More space complexity: Savitch's Theorem

[gnome]

On Sipser page 279:

Savitch's theorem
For any function $$\begin{equation*}\begin{split}f: N \longrightarrow N, \;\text{where}\;f(n) \geq n,\\ \text{NSPACE}(f(n)) \subseteq \text{SPACE}f^2(n)).\end{split}\end{equation}$$
Proof idea: We need to simulate an f(n) space NTM deterministically. A naive approach is to proceed by trying all the branches of the NTM's computation, one by one.

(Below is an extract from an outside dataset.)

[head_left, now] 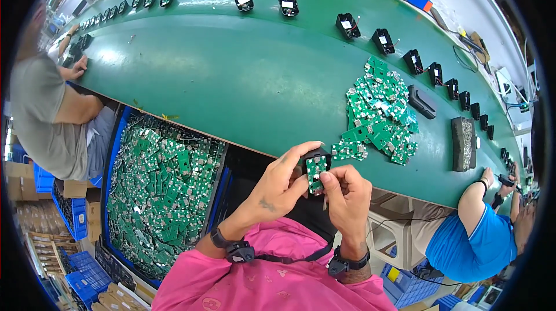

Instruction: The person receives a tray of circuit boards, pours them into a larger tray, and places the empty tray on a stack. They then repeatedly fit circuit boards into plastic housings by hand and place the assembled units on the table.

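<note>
In front of my chest, my left hand (pixel 273 190) is closed around a small black plastic housing (pixel 318 153), its fingers along the far and left sides. A green circuit board (pixel 315 172) with metal parts sits at the housing's open face; how deep it is seated cannot be told. My right hand (pixel 348 195) grips the board's near right edge, thumb on top and fingers curled beneath. Just beyond my hands lies a loose pile of green circuit boards (pixel 379 117) on the green table (pixel 231 79).
Black housings (pixel 348 26) stand spaced along the table's far side. A black cover-like piece (pixel 422 102) and a dark foam block (pixel 463 144) lie right of the pile. A blue-rimmed bin (pixel 114 154) full of boards stands at left. Co-workers sit on both sides.
</note>
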### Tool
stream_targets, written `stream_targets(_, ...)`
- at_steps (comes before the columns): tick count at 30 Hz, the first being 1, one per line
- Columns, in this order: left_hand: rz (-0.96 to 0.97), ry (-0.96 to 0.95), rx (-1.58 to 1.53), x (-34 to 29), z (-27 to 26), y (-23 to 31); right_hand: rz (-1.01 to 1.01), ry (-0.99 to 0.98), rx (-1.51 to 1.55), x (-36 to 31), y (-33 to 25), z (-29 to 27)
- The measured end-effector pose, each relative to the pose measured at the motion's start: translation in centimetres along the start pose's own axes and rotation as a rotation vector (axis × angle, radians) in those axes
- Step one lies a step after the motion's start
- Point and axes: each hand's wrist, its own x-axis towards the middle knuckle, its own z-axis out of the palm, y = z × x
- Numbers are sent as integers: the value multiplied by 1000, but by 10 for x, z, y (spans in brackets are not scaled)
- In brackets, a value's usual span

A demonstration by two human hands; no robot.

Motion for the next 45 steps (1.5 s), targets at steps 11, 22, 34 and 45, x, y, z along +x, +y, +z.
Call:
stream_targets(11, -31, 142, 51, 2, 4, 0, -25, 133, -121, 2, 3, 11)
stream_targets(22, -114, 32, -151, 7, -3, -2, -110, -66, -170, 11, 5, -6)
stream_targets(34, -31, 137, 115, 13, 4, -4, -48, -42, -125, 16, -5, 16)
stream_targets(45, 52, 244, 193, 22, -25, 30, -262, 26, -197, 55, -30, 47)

The simulation needs to keep track of which branch it is currently trying so that it is able to go on to the next one. But a branch that uses f(n) space may run for $2^{O(f(n))}$ steps, and each step may be a nondeterministic choice...

If a branch of an NTM uses f(n) space, we know that f(n) is the maximum number of (input) tape cells that it scans on any branch of its computation for an input of length n. But we don't know how many times it runs back and forth over those cells before the computation branch finishes. So how does he determine that such a branch may run for $2^{O(f(n))}$ steps only? Why not, for example, $2^{O(f(n^2))}$? Or maybe some much lower limit? I don't know. Any ideas where this $2^{O(f(n))}$ comes from?

 

[mmwave]

Thank you for bringing up this interesting question about Savitch's theorem. The 2^{O(f(n))} bound comes from the fact that any computation on a Turing machine can be represented as a directed graph, where each node represents a configuration of the tape and head positions, and each edge represents a single step of the computation. Since the NTM has f(n) space, it can only have f(n) cells of the tape in use at any given time. This means that the number of possible configurations for the tape and head positions is 2^{O(f(n))}.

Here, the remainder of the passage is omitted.